D’une part, cette minorité prend conscience de sa situation et du sens de sa lutte à partir d’un retour dans l’histoire des rapports violents entre la Belgique et le Congo depuis plus d’un siècle et la manière dont cette violence s’est prolongée dans leur patrie, la Belgique. D’autre part, la reconnaissance de cette minorité afro-descendante suppose un triple engagement de la Belgique face à la violence qui traverse leur quotidien en Belgique (symbolisée, dans le film, par les statues de Léopold II dans l’espace public), face à leur histoire (symbolisée par le caoutchouc) et face à leurs autres parties situées en Afrique des Grands Lacs (symbolisées par le coltan).

Trois idées ressortent avec force dans le film : la violence (post-)coloniale, le retour en Afrique et l’interruption politique.

La violence (post-)coloniale

Caoutchouc rouge, rouge coltan raconte l’histoire de Abo Ikoyo, une jeune Belgo-Congolaise de 17 ans.

« [Abo] n’a jamais connu son père, disparu à l’est de la RDC à l’aube des années 2000. Alors, quand la prof propose un parcours sur les traces du passé colonial, elle replonge dans l’histoire méconnue de sa famille : la résistance acharnée d’un aïeul et d’un peuple contre les horreurs de l’époque léopoldienne, l’apartheid et le racisme du colonialisme ordinaire, le pillage des ressources, un arrière-grand-père chauffeur personnel de Patrice Lumumba, une guerre dévastatrice pour le coltan et autres minerais du sang. »

Dans le film, Abo se présente comme une Belgo-Congolaise. Elle cherche à s’approprier la nationalité congolaise, la double nationalité n’étant pas acceptée au Congo. Et pourtant, Abo a besoin de se nommer congolaise. Elle sait qu’il est impossible d’être uniquement et exclusivement belge lorsqu’on est noir ou métisse en Belgique. Elle a compris que, dans les faits, les personnes de sa couleur n’avaient pas de place en Belgique et, lorsqu’elles en avaient une, elle était périphérique.

Les Noirs et afro-descendants belges subissent un racisme silencieux mais systémique et à grande échelle : agression physique, harcèlement, exclusion, discrimination à l’emploi et au logement, profilage discriminatoire par la police et d’autres formes de violence.

Beaucoup d’associations contre le racisme sont unanimes sur le fait que le problème du racisme est une plaie qui gangrène la Belgique mais dont on ne veut surtout pas parler.

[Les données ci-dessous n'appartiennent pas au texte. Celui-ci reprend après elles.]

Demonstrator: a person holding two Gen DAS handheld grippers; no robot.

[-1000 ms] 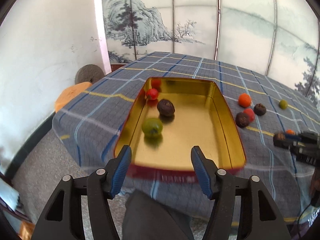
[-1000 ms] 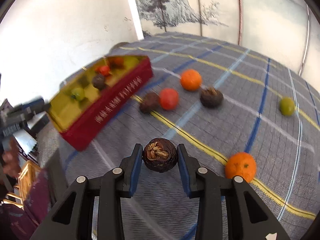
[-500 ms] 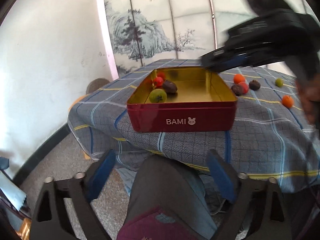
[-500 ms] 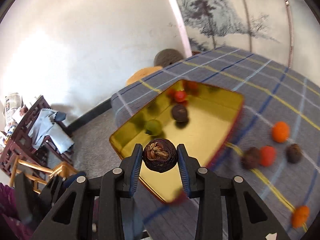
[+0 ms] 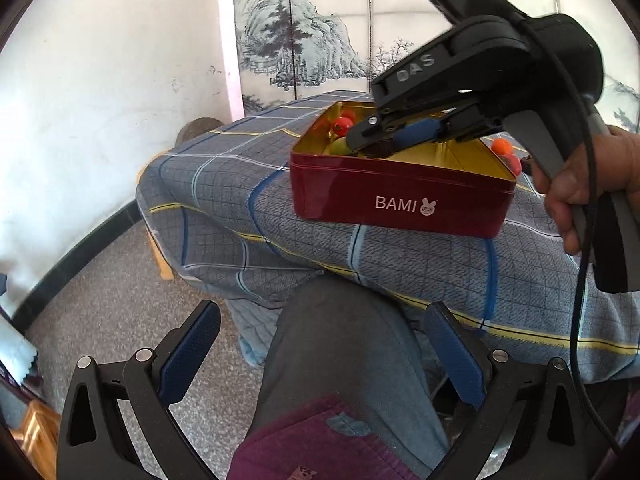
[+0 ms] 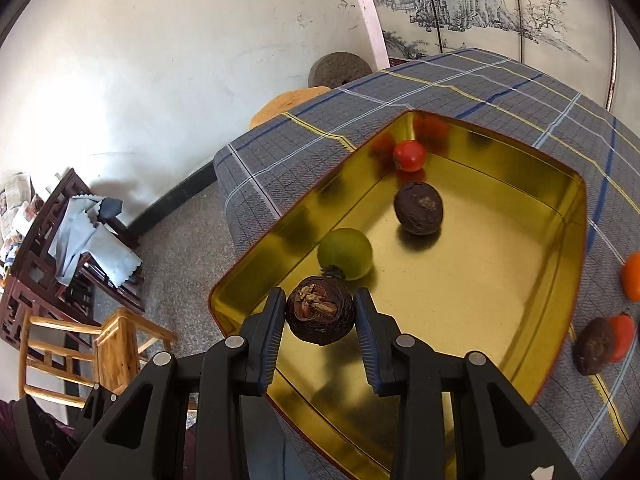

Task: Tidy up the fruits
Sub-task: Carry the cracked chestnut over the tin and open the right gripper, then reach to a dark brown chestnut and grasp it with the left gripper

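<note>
Gold-lined red tin (image 6: 576, 216) now sits under the right gripper (image 6: 320, 314); a sec ago that gripper was over the cloth by the loose fruit. R fingers clamp the dark brown fruit (image 6: 320, 310) above the tin's near corner, so a drop looks next. Left gripper (image 5: 320, 356) has pulled back off the table w/ jaws spread wide, empty. Green fruit (image 6: 346, 252) lies just beyond; the tin's centre floor is free, near rim close below.
</note>
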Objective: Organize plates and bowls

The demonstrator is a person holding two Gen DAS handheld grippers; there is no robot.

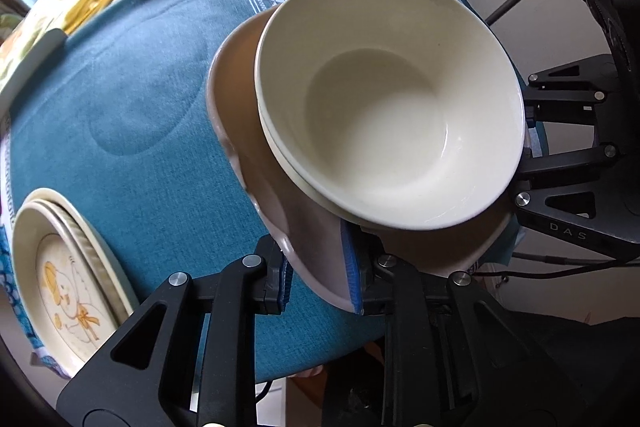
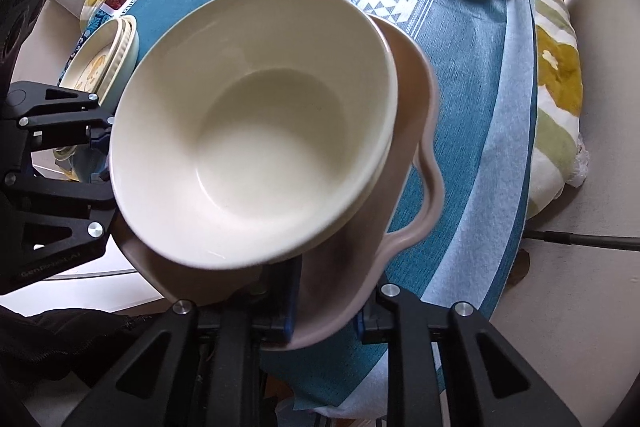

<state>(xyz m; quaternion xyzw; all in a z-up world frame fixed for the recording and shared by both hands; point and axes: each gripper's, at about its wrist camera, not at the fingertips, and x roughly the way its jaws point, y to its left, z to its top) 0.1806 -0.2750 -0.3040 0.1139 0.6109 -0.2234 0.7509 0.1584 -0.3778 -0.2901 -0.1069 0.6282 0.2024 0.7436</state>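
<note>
- Our left hand-held gripper (image 1: 320, 277) is clenched on the near rim of the pink plate (image 1: 256, 163), one blue pad above the lip and one below.
- Our right hand-held gripper (image 2: 326, 311) grasps the same pink plate at its opposite rim, so the plate sits just ahead of each gripper's fingers, over the teal cloth (image 1: 152, 115) on the surface.
- The cream bowls (image 1: 392, 99) ride on that plate, directly beyond the fingertips; a second rim line under the top one suggests at least two nested.
- We judge the load to be stiff, glazed and breakable, fairly heavy for a rim pinch, and slick. The bowls are loose, so any tilt could slide them off.
- The wavy lip gives the pads a fair bite; taking hold at two opposite edges and keeping the plate level looks like the safest way.
- A stack of shallow dishes with a cartoon print (image 1: 68, 275) lies well off to the left of the left gripper.
- Hidden: the plate's middle under the bowls, how many bowls are nested, and whether the plate touches the cloth.
</note>
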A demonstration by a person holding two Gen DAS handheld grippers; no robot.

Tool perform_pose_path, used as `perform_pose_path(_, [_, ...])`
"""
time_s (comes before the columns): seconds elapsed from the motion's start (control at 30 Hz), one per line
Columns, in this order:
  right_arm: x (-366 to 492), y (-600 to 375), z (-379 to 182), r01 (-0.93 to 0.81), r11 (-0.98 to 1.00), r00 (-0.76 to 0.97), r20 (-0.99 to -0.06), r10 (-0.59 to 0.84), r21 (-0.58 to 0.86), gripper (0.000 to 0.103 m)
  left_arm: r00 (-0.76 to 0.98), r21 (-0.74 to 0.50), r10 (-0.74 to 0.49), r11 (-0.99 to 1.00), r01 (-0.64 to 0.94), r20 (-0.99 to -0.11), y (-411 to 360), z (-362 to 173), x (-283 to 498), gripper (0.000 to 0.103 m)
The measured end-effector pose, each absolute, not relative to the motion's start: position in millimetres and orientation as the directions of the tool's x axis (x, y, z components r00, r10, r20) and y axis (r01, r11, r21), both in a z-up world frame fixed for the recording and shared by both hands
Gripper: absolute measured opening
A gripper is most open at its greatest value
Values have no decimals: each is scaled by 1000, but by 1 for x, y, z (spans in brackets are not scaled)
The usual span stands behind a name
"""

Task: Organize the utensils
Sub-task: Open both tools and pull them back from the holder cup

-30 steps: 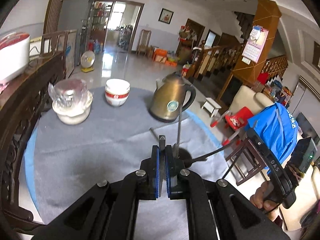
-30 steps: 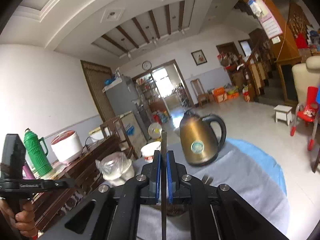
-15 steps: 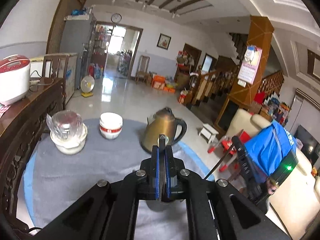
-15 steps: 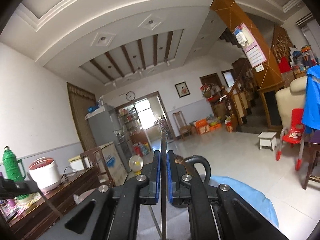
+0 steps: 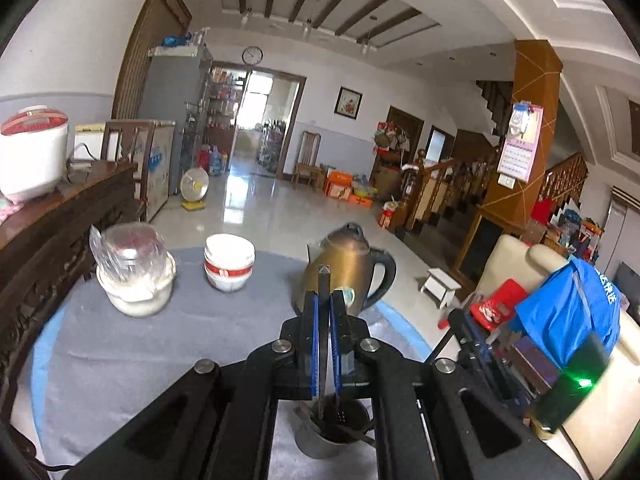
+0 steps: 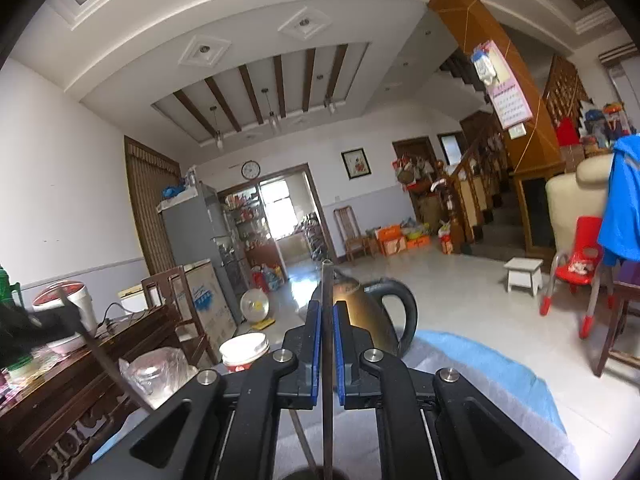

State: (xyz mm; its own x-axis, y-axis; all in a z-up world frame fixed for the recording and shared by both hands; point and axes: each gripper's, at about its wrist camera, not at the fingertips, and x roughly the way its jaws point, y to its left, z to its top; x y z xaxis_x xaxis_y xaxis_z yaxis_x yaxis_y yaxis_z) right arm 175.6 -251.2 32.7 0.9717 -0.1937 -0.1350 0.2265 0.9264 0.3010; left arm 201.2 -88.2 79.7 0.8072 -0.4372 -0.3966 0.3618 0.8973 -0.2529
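My left gripper is shut on a dark flat utensil handle that stands upright between the blue pads. Its lower end reaches down into a metal cup on the grey cloth, just under the jaws, and other utensils lean in that cup. My right gripper is shut on a thin metal utensil that also stands upright and runs down out of the frame's bottom. In the left wrist view the right gripper hangs close by on the right. The left gripper shows blurred at the far left of the right wrist view.
On the round table's grey cloth stand a bronze kettle, stacked white bowls and a plastic-wrapped jar in a bowl. A dark wooden sideboard with a rice cooker flanks the left. A chair with a blue jacket stands at the right.
Both views have swung upward and show more ceiling. The cup has passed from beyond my left fingertips to under the jaws. Both grippers stay shut on their utensils.
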Motion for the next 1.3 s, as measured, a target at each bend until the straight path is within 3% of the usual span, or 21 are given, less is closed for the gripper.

Tout ceci est pourtant paradoxal pour un pays où la différence est reconnue et sérieusement considérée : les Flamands, les Wallons, les germanophones, sont autant de communautés pour lesquelles la Belgique essaie de considérer les particularités, les histoires, les blessures et de mettre en place des politiques de soin. Mais ce souci de soin ne vaut pas pour les afro-descendants, ces sujets auxquels le royaume doit pourtant beaucoup.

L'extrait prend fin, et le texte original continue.